- **What to produce**: Your answer must be an exact copy of the listing that follows, with all pictures omitted.

- **Data provided**:
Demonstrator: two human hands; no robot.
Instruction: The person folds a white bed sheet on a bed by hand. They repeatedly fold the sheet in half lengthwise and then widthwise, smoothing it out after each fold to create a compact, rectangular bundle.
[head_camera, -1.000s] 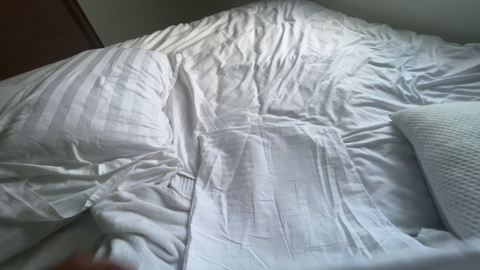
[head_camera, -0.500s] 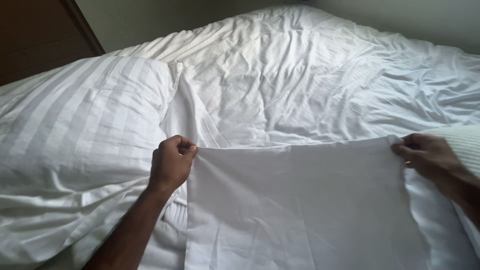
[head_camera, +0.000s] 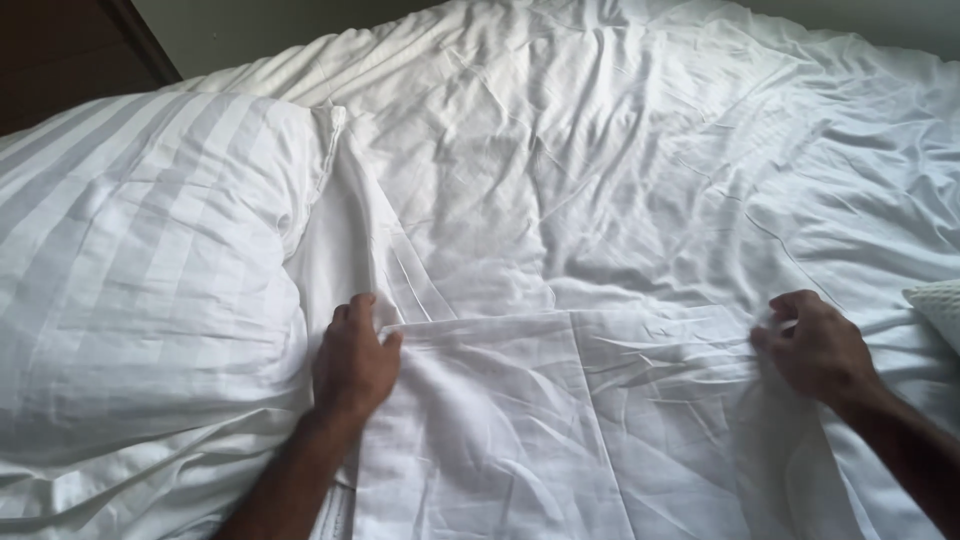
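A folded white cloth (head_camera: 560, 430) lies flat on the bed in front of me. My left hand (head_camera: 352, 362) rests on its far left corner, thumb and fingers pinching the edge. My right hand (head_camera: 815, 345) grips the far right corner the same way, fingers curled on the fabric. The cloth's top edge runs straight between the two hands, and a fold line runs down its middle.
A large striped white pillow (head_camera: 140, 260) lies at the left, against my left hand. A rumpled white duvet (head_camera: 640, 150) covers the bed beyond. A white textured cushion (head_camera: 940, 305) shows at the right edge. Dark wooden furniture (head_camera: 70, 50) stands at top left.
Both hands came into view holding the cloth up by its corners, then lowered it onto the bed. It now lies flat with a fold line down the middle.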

- **Written response**:
Demonstrator: two human hands; no robot.
Instruction: The person folds a white bed sheet on a bed by hand. They repeatedly fold the sheet in half lengthwise and then widthwise, smoothing it out after each fold to create a compact, rectangular bundle.
[head_camera, -1.000s] 
[head_camera, -0.500s] 
[head_camera, +0.000s] 
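A folded white cloth (head_camera: 560, 430) lies flat on the bed in front of me. My left hand (head_camera: 352, 362) rests on its far left corner, thumb and fingers pinching the edge. My right hand (head_camera: 815, 345) grips the far right corner the same way, fingers curled on the fabric. The cloth's top edge runs straight between the two hands, and a fold line runs down its middle.
A large striped white pillow (head_camera: 140, 260) lies at the left, against my left hand. A rumpled white duvet (head_camera: 640, 150) covers the bed beyond. A white textured cushion (head_camera: 940, 305) shows at the right edge. Dark wooden furniture (head_camera: 70, 50) stands at top left.
Both hands came into view holding the cloth up by its corners, then lowered it onto the bed. It now lies flat with a fold line down the middle.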

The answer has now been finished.